EXERCISE GOAL
Among the lines below, keep only those from the one containing "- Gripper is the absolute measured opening" through the one containing "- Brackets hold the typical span", and reproduce them exactly.

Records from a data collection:

· · · · · · ·

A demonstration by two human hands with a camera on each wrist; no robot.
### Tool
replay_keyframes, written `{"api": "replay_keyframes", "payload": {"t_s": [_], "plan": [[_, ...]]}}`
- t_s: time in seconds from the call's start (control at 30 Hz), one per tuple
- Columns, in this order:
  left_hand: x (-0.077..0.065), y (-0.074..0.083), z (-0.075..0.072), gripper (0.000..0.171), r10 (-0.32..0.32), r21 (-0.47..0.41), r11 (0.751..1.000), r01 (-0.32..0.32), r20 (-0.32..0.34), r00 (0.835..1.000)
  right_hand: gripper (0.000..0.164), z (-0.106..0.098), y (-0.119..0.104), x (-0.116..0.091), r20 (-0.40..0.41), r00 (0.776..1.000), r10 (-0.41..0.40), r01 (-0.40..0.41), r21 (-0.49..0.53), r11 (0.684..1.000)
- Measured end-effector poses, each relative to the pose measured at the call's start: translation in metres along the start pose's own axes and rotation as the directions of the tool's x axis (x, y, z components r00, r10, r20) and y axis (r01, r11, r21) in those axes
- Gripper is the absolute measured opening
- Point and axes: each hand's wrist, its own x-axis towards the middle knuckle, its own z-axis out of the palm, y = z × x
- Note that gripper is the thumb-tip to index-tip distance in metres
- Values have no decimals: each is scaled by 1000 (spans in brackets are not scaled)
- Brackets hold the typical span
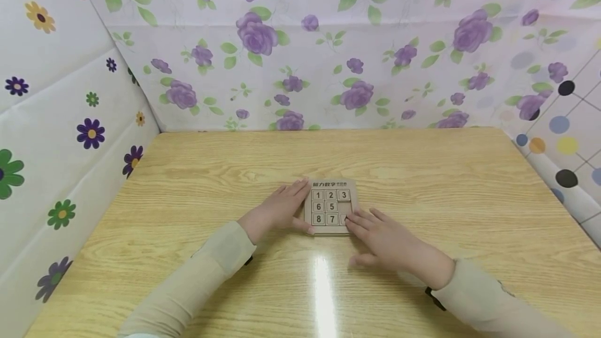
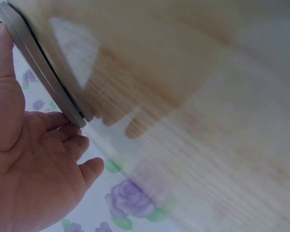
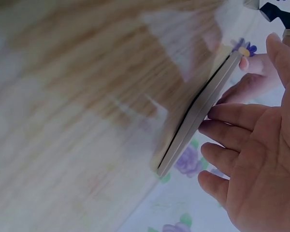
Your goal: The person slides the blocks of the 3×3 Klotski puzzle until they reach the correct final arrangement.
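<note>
A square number sliding puzzle (image 1: 331, 230) lies flat on the table, with tiles 1, 2, 3 in the top row, 6, 5 and a gap in the middle, and 8, 7 plus a partly covered tile at the bottom. Along its left side, my left hand (image 1: 284, 208) holds the frame, thumb at the near corner and fingers at the far one. My right hand (image 1: 387, 239) reaches in from the right, its extended fingertips on the lower right tile (image 1: 344, 219). That tile's number is mostly hidden. In the right wrist view, the right fingers (image 3: 227, 135) appear fairly straight beside the puzzle's edge.
The wood-grain table (image 1: 225, 166) spreads around the puzzle and reflects a bright light strip near its front. A purple-flowered cloth (image 1: 291, 56) hangs behind it. Patterned cloths border the left and right sides.
</note>
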Motion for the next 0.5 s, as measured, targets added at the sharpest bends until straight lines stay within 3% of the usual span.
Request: {"api": "replay_keyframes", "payload": {"t_s": [0.27,0.5], "plan": [[-2,1,-1,113,9,-2,1000,-9,-3,1000,78,1,1,1,-15,1000,-11,11,3,1000],[-2,2,-2,112,18,6,1000,-18,-11,1000,74,-4,13,15,-40,999,3,-2,23,1000]]}}
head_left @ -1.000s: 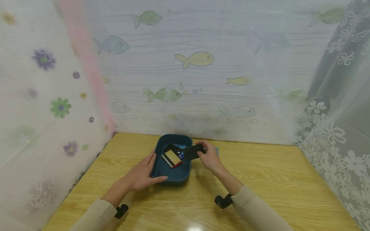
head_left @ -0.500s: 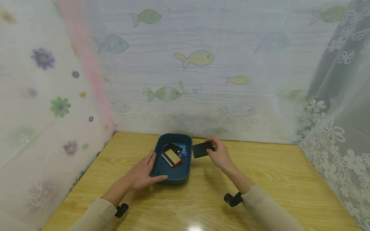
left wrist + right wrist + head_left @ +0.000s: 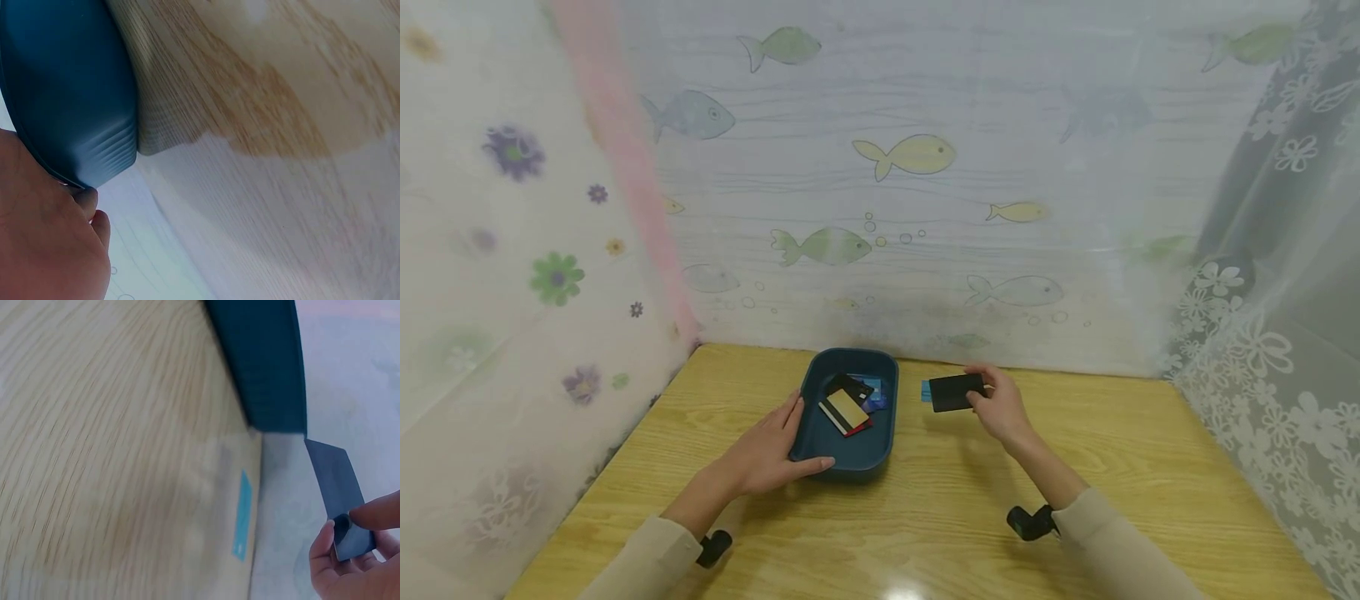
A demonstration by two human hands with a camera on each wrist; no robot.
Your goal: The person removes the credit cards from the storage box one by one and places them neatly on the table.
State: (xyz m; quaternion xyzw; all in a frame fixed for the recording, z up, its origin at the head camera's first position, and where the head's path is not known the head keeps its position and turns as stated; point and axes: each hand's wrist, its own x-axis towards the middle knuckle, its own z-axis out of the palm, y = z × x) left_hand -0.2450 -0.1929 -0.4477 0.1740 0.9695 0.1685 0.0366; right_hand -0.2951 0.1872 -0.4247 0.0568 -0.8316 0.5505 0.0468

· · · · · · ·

EXERCISE SOLUTION
- Gripper is the absolute measured opening
- Point and axes: each hand's wrist, its own x-axis towards the middle knuckle, its own z-axis out of the palm, y = z × x
- Note that gripper is the thumb-tip to index-tip distance in metres
- Values have no decimals: each is scaled by 1000 (spans in brackets are not scaled)
- Brackets hold the typical span

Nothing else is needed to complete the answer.